El régimen nicaragüense despojó de su nacionalidad a 135 presos políticos expulsados al justificar que la medida es contra aquellos que atentan contra la soberanía nacional y promueven la desestabilización del país y actos terroristas.
Sólo cinco días le bastaron a Daniel Ortega para dar otro golpe a las víctimas de acoso, pues además de arrebatarles su identidad y someterlos a una mayor vulnerabilidad, expropió sus bienes. La Corte Suprema notificó que los inmuebles confiscados pasan a manos del poder para resarcir el “severo” daño material provocado al disentir contra éste, una práctica que el sandinismo aplicó a medios, universidades e instituciones religiosas, a las que desaparece poco a poco.
A la par de este anuncio, las Naciones Unidos elevó su reclamo contra Managua al exhibir una represión persistente y el desmantelamiento de organizaciones civiles y religiosas como parte de un plan de “eliminar cualquier oposición”, generando un “impacto devastador”.
Según un informe, desde hace años acorrala a grupos que sospecha son financiados desde el exterior.

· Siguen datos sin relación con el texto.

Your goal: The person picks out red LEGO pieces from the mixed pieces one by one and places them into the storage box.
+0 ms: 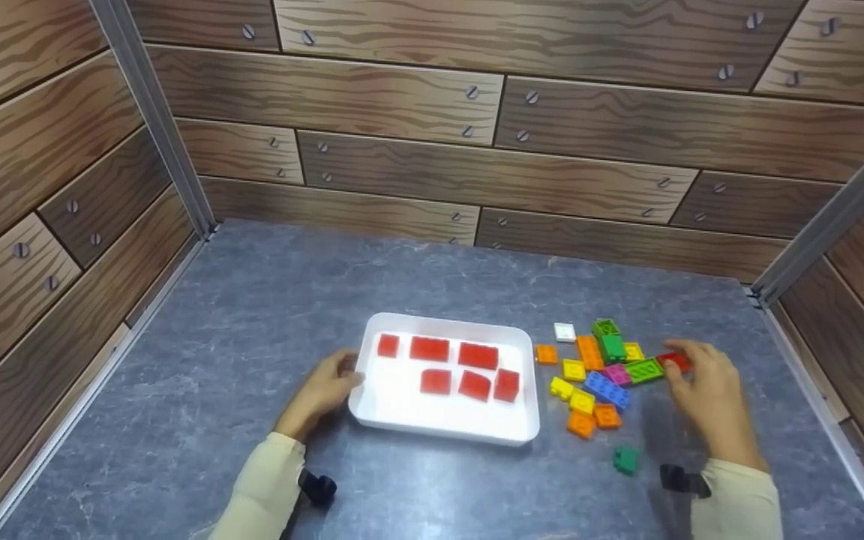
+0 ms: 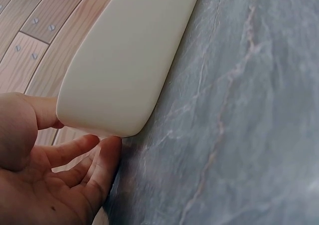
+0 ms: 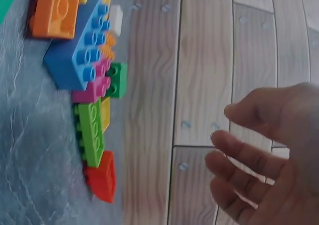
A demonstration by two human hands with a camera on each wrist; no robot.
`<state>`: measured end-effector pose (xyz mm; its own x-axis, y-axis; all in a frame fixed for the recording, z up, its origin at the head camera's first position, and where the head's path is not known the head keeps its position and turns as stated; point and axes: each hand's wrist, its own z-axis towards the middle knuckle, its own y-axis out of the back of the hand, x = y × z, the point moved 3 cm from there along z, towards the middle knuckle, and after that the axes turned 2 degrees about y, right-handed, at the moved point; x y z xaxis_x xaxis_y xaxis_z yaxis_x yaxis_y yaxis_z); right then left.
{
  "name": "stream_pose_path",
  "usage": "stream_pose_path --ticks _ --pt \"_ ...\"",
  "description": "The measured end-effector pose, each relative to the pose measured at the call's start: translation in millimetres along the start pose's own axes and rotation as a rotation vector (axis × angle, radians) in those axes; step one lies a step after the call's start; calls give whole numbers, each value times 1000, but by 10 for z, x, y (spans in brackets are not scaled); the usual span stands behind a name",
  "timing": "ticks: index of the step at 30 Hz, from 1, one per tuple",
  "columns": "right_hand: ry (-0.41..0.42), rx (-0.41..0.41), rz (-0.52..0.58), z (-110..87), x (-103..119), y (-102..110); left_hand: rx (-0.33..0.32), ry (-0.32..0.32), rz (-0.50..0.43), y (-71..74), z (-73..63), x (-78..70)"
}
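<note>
A white tray (image 1: 439,416) lies on the grey tabletop with several red bricks (image 1: 430,349) spread inside it. At its left end my left hand (image 1: 327,384) grips the tray, thumb at the rim and fingers against the outer wall. The left wrist view shows the fingers (image 2: 107,160) at the tray's corner (image 2: 114,100). Over the right side of a group of loose bricks hovers my right hand (image 1: 709,390), close to a red brick (image 1: 673,362). In the right wrist view this hand (image 3: 264,160) is apart from the red brick (image 3: 102,176), its fingers loosely bent and holding nothing.
Between the tray and my right hand lie a blue brick (image 1: 607,390), a lime green brick (image 1: 643,370), a white brick (image 1: 564,332) and several yellow and orange ones. A dark green brick (image 1: 625,460) sits apart, nearer me. Wood-patterned walls (image 1: 402,157) enclose the table.
</note>
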<state>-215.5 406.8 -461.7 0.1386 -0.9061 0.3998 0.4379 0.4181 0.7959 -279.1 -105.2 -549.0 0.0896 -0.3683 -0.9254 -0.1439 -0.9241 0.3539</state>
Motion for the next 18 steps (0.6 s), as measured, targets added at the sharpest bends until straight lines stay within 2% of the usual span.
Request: stream_pose_path --ticks 3,9,13,18 --pt "-65 82 -17 30 -169 -65 2 3 -5 21 -13 5" --pt "-176 256 -41 77 -501 -112 13 -4 -7 -38 13 -38" --pt "-199 303 -23 142 -587 -169 21 5 -6 -49 10 -20" --pt "-172 401 -24 219 -645 -304 -4 12 9 -5 -23 -7"
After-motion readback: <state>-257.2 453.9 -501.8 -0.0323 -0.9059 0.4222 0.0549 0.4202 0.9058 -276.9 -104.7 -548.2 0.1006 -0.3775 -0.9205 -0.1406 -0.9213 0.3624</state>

Y la Oficina del Alto comisionado de los Derechos Humanos del organismo enfatizó que Nicaragua no cumple “ni con el más mínimo estándar razonable de independencia judicial”, por lo que exigió la liberación de los detenidos arbitrariamente al contabilizar hasta julio pasado 141 víctimas de la represión “sistemática”, a quienes arrastra a procesos sin la debida defensa.